Gemini 3.7 Flash has enough public results to be ranked (#14); GPT-5.1-Codex-mini does not yet, so treat this comparison as directional.
Which is cheaper, Gemini 3.7 Flash or GPT-5.1-Codex-mini?
GPT-5.1-Codex-mini is cheaper. It lists at $0.25 per million input tokens and $2 per million output tokens; Gemini 3.7 Flash lists at $0.75 and $3.75.
Is Gemini 3.7 Flash or GPT-5.1-Codex-mini better for coding?
Gemini 3.7 Flash scores higher on coding benchmarks: 56.2 versus 31.6 in the Noometry coding category.

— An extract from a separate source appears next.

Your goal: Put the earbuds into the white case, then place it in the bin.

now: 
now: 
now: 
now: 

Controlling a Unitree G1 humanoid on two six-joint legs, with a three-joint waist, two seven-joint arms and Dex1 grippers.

Which has the bigger context window?
Gemini 3.7 Flash does, with 1.05M tokens against 400K.
How many benchmarks do Gemini 3.7 Flash and GPT-5.1-Codex-mini share?
1 benchmark has published results for both models. Gemini 3.7 Flash has 44 scored results on Noometry and GPT-5.1-Codex-mini has 2.